• _The problem_
The full listing, excluding its pictures, should be printed exactly as it stands.

• _Information shown_
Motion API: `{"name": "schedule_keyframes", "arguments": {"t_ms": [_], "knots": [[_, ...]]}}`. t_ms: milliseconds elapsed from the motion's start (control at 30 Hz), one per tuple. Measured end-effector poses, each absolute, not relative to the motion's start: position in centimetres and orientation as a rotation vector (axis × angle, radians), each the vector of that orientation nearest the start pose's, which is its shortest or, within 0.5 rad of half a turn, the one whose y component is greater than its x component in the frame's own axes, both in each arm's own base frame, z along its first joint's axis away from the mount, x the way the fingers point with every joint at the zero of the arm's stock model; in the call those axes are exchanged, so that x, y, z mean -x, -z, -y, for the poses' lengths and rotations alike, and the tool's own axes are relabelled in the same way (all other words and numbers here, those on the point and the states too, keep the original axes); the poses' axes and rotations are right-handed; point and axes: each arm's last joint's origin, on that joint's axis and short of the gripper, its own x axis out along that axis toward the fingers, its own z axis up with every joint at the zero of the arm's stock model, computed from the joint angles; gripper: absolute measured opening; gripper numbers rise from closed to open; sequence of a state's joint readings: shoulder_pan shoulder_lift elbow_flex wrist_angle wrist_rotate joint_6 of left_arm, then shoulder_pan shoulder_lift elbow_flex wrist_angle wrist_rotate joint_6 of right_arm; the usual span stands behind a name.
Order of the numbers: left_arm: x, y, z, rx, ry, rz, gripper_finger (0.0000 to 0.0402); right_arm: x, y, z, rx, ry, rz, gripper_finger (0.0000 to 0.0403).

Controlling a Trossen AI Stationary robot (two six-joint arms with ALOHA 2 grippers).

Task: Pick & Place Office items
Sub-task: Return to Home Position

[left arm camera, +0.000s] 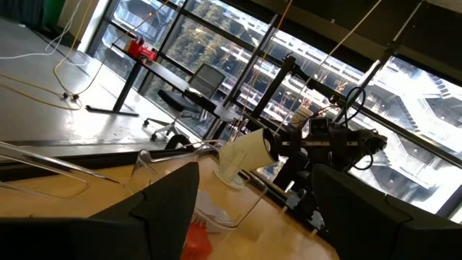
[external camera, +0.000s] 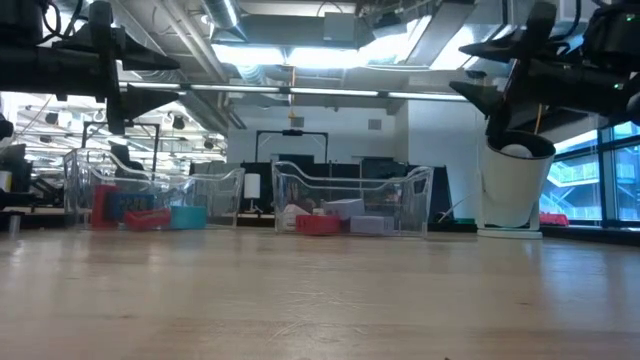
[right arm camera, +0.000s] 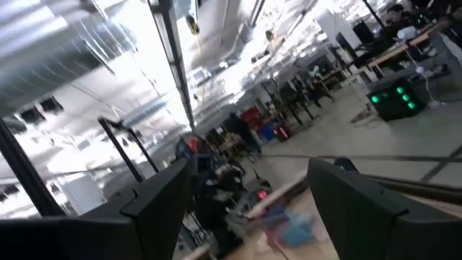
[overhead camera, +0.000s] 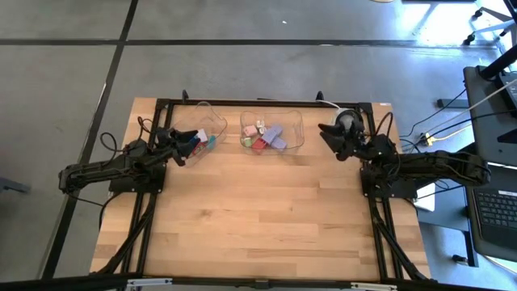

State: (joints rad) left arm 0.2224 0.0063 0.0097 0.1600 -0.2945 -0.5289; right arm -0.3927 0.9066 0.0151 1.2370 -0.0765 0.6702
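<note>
A pale wooden worktop (overhead camera: 258, 218) in a black frame stands on a grey concrete floor (overhead camera: 65, 65), in a bright hall with ceiling lights (external camera: 300, 55) and ducts. Two clear trays sit along its far edge, a left tray (overhead camera: 212, 120) and a middle tray (overhead camera: 292, 125). Both hold the office items (overhead camera: 271, 137), in red, teal, lavender and pink. The left gripper (overhead camera: 192, 144) hangs at the left tray's rim. The right gripper (overhead camera: 326, 134) is near the far right corner, beside a round white object (overhead camera: 347, 120). Both claws gape wide and empty.
</note>
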Motion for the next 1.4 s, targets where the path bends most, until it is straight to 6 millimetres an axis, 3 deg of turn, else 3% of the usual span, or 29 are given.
{"name": "schedule_keyframes", "arguments": {"t_ms": [167,800,1400], "knots": [[-9.1,-18.2,-2.9,0.522,-0.46,0.298,0.0267,-13.9,-18.5,5.2,-0.507,0.22,0.328,0.0283],[-9.1,-18.1,-2.9,0.522,-0.46,0.295,0.0267,-9.7,-18.5,3.6,-0.279,0.372,0.226,0.0283],[-9.1,-18.1,-2.9,0.522,-0.461,0.295,0.0267,-8.9,-17.7,3.5,-0.283,0.427,0.171,0.0283]]}}
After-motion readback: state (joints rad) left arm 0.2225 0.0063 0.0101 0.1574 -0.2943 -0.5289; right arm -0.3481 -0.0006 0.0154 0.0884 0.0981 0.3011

• _Answer for the task_
Motion API: `{"name": "schedule_keyframes", "arguments": {"t_ms": [_], "knots": [[_, ...]]}}`. t_ms: milliseconds elapsed from the motion's start (control at 30 Hz), one per tuple. Measured end-effector poses, each absolute, not relative to the motion's start: position in centimetres and orientation as a rotation vector (axis × angle, radians), each the vector of that orientation nearest the start pose's, which is its shortest or, within 0.5 rad of half a turn, the one whose y component is greater than its x component in the frame's own axes, both in each arm's own base frame, z along its first joint's axis away from the mount, x the way the fingers point with every joint at the zero of the arm's stock model; in the call those axes are exchanged, so that x, y, z mean -x, -z, -y, for the poses' lengths and rotations alike, and the tool's own axes are relabelled in the same way (all other words and numbers here, those on the point and the states too, keep the original axes); the poses' axes and rotations are right-handed; point and axes: each arm's last joint's origin, on that joint's axis and short of the gripper, its own x axis out along that axis toward the fingers, its own z axis up with every joint at the zero of the arm's stock model, computed from the joint angles; gripper: absolute measured opening; gripper numbers rise from closed to open; sequence of a state's joint readings: shoulder_pan shoulder_lift elbow_flex wrist_angle wrist_rotate joint_6 of left_arm, then shoulder_pan shoulder_lift elbow_flex wrist_angle wrist_rotate joint_6 of right_arm; the usual span stands behind a name.
Order of the numbers: left_arm: x, y, z, rx, ry, rz, gripper_finger (0.0000 to 0.0402); right_arm: x, y, z, rx, ry, rz, gripper_finger (0.0000 to 0.0403).

Controlling a Trossen AI Stationary robot (two six-joint arms with ALOHA 2 grippers).

Task: Pick & Place Office items
Sub-task: Return to Home Position

[left arm camera, +0.000s] 
[external camera, +0.000s] 
[right arm camera, +0.000s] 
[overhead camera, +0.000s] 

State: (joints rad) left arm 0.2224 0.0063 0.0097 0.1600 -0.2945 -0.5289; right arm -0.3927 0.9066 0.0151 1.2370 -0.0765 0.6702
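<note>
A pale wooden worktop (overhead camera: 258, 218) in a black frame stands on a grey concrete floor (overhead camera: 65, 65), in a bright hall with ceiling lights (external camera: 300, 55) and ducts. Two clear trays sit along its far edge, a left tray (overhead camera: 212, 120) and a middle tray (overhead camera: 292, 125). Both hold the office items (overhead camera: 271, 137), in red, teal, lavender and pink. The left gripper (overhead camera: 192, 144) hangs at the left tray's rim. The right gripper (overhead camera: 326, 134) is near the far right corner, beside a round white object (overhead camera: 347, 120). Both claws gape wide and empty.
</note>
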Motion for the next 1.4 s, targets where the path bends most, until it is straight to 6 millimetres an axis, 3 deg of turn, else 3% of the usual span, or 29 are given.
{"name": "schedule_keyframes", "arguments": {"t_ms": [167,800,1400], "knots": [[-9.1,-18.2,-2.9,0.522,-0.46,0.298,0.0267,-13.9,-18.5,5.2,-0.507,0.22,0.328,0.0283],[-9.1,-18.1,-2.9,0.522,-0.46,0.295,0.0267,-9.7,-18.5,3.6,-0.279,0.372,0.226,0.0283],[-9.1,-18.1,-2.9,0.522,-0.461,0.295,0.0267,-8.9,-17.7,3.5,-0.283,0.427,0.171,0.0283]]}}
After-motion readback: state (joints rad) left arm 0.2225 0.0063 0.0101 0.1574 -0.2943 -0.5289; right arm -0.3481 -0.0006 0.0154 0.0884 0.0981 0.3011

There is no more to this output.